Extracting Text Regions from an image using Geometric properties

The problem of building systems that mimic human behavior is not an easy one to solve. Neural Nets solve those problems in one way but if someone thinks that it’s the right way doesn’t know enough about Artificial Intelligence. When you show a child a picture of a dog, just one picture, the child can locate the dog of any form in any other picture. This is not how neural networks work. We need 1000s to pictures of dogs to build a model that can locate a dog in a picture. And the accuracy of this system is heavily reliant on the quality and size of the dataset, and if you don’t have enough data, you can’t even train a Neural Network system, which basically means you don’t have a solution.

I believe our brain is an advanced pattern matching system. The right way to solve any computer vision problem is to find algorithms that are close to how the brain does it. A pattern matching based solution doesn’t need too much data which is why I love them.

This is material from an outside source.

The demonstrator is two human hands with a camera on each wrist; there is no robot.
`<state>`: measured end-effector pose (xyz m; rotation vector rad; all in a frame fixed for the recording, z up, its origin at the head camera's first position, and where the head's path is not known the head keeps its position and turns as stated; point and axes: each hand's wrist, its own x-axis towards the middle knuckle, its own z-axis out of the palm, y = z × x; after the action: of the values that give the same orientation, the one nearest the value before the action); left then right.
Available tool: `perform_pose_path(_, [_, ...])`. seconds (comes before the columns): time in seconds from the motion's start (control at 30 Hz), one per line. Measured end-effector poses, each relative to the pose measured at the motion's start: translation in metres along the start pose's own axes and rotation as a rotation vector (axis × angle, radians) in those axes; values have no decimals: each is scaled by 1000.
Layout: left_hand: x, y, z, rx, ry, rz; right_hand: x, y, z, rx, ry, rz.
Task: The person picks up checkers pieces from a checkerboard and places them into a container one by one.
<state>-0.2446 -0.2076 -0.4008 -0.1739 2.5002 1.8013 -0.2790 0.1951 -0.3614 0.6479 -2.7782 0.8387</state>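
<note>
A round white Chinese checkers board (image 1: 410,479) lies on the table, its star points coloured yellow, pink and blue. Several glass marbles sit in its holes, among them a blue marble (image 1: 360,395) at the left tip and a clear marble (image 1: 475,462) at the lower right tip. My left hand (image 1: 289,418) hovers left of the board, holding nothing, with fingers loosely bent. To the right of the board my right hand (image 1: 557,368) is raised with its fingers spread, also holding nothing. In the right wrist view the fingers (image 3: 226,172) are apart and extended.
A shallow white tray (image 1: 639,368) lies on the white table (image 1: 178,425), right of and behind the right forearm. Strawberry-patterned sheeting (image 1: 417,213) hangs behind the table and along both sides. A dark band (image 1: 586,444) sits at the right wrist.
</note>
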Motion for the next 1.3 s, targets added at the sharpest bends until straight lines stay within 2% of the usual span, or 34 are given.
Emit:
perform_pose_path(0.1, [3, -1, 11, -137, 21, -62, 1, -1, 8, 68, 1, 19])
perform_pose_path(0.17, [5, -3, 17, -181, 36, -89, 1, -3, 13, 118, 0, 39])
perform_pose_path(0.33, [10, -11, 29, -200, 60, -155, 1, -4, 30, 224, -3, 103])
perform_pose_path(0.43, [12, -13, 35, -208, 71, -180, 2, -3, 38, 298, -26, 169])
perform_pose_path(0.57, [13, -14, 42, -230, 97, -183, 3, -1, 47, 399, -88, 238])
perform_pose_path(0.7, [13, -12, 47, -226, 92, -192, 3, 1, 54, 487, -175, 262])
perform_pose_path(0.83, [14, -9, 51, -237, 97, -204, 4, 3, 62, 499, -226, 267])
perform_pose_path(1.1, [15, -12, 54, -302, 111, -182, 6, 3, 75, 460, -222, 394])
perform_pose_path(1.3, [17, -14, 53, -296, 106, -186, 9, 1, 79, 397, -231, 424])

In this post, I will attempt to solve the problem of Text Segmentation using only geometric properties of components in the image to separate text regions from non-text regions and draw bounding boxes around them. The core idea is that Text usually has a lot of common characteristics. You can find the entire project for text detector here https://github.com/muthuspark/text-detector

I will attempt to run my algorithm over the above sample image to extract text regions from it.

Algorithm

Binarize the image using an Adaptive Thresholding algorithm.
Find connected components in the image and Identify likely text regions using Heuristics filter.
Draw bounding boxes around the likely text regions and Increase the size of bounding boxes so that they overlap neighboring boxes.
Combine the overlapping boxes and remove the boxes which are not overlapping with any other box.
You will be left with a few bounding boxes which can be sent to an OCR system like Tesseract.

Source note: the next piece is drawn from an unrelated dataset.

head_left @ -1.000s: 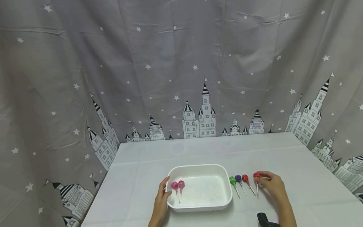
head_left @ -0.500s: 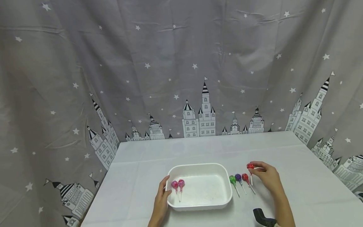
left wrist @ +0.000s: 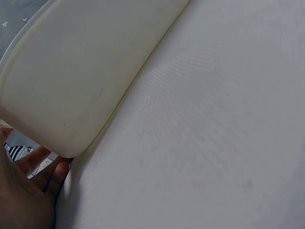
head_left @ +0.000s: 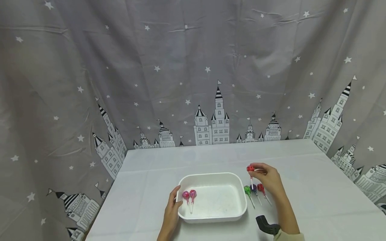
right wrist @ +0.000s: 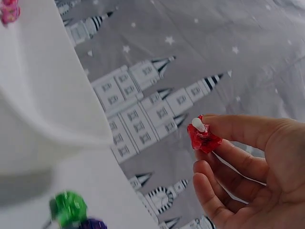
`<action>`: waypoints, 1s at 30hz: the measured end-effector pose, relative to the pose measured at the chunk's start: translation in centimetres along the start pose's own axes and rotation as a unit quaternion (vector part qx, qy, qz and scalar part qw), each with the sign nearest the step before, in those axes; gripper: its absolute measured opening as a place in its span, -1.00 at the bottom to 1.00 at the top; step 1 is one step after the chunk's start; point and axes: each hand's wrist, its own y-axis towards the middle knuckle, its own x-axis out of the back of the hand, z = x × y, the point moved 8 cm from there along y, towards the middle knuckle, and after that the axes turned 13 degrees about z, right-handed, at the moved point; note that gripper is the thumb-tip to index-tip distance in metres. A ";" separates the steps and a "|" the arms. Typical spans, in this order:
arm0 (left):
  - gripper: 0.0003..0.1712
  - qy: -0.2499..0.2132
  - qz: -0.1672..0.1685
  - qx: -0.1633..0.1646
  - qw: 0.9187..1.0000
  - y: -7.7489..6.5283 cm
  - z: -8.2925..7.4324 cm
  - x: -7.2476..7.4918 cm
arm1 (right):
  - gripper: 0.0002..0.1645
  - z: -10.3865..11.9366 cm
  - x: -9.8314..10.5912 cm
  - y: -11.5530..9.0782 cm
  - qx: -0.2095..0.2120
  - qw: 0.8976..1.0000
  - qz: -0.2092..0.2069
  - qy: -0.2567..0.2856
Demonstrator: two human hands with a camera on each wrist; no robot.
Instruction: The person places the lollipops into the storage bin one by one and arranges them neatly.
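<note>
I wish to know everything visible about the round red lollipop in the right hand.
The round red lollipop has a shiny, crinkled wrapper, seemingly plastic film, bunched around a thin white stick. The right hand pinches it in a thumb-and-finger grip above the white-covered table, head upward, stick downward, to the right of the rounded white tray.

The left hand point(head_left: 172, 208) grips a white tray point(head_left: 221, 202); the right hand point(head_left: 268, 176) pinches a red lollipop point(head_left: 250, 168), three lollipops point(head_left: 254, 188) nearby.
</note>
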 end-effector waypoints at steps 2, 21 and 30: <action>-0.43 -0.002 0.000 -0.002 1.000 0.3 0.9 0.0 | -0.41 3.3 -0.2 -1.2 0.013 1.000 0.010 0.012; -0.41 0.001 -0.001 0.003 1.000 1.2 3.6 0.0 | -0.64 15.8 -7.2 -4.2 0.059 0.988 0.104 0.099; -0.40 0.011 -0.003 0.010 1.000 1.2 3.4 -0.2 | -0.66 16.8 -11.2 -3.8 0.084 0.980 0.143 0.114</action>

Step 1: Binarize the image using an Adaptive Thresholding algorithm.

Load the image and binarize it using an Adaptive Thresholding algorithm. Generally, there are two approaches to binarize a grayscale image: Global threshold and Local threshold. Adaptive thresholding is a form of thresholding that takes into account spatial variations in illumination which is the case in most of our datasets.

from skimage.filters import threshold_sauvola 

thresh_sauvola = threshold_sauvola(img, window_size=window_size)
binary_sauvola = img < thresh_sauvola

Step 2: Find connected components in the image and Identify likely text regions using Heuristics.

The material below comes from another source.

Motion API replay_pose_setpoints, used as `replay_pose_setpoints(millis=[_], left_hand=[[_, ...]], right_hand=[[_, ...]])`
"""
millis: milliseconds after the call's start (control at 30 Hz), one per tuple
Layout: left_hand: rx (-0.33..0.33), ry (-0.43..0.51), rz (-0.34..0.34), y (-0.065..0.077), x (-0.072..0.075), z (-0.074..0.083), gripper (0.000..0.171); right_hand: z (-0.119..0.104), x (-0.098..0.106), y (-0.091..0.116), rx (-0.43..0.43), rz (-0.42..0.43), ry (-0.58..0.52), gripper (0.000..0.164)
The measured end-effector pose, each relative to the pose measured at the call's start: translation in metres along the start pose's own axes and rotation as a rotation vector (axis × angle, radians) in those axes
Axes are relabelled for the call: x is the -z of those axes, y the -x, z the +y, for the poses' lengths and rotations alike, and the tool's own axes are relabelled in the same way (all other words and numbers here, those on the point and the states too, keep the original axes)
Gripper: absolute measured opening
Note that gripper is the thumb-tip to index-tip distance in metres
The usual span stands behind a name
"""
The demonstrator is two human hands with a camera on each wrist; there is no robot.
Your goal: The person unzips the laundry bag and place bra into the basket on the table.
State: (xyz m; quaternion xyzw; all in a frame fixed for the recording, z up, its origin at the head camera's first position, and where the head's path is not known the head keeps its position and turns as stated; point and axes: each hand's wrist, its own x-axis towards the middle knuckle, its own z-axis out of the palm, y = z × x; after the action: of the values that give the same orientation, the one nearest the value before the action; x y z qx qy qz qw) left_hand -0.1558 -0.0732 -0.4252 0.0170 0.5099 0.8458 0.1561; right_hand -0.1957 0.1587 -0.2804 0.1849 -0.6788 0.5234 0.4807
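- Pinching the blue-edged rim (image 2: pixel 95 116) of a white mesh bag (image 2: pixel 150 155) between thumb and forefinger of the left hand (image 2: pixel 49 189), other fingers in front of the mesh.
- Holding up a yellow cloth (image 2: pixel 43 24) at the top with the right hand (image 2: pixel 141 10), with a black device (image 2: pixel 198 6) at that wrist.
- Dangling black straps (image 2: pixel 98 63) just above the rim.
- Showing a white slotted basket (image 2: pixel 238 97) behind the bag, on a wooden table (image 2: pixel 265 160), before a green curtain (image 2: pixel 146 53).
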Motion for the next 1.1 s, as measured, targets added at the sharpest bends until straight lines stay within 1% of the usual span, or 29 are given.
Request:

We will find the connected components in the image and filter out the non-text regions using few geometric properties which can help us discriminate between text and non-text regions. Some of the well-known properties mentioned in many research papers are:

When components have a low area ( area < 15 ), they are usually noise and are hardly legible.
When the density of the component is too low, it can be a diagonal or a noise element (the normal density of text element is usually greater than 20%)
Aspect ratio, the ratio of the height and the width should not be too low or too high.
Eccentricity measures the shortest length of the paths from a given vertex v to reach any other vertex w of a connected graph.
Extent, the proportion of pixels in the bounding box that is also in the region. Computed as the Area divided by the area of the bounding box.
Solidity, also known as convexity. The proportion of the pixels in the convex hull that are also in the object. Computed as Area/ConvexArea.
Stroke Width uniformity – Text characters usually have a uniform stroke width across. This is an important geometric property which is a major contributor to our algorithm.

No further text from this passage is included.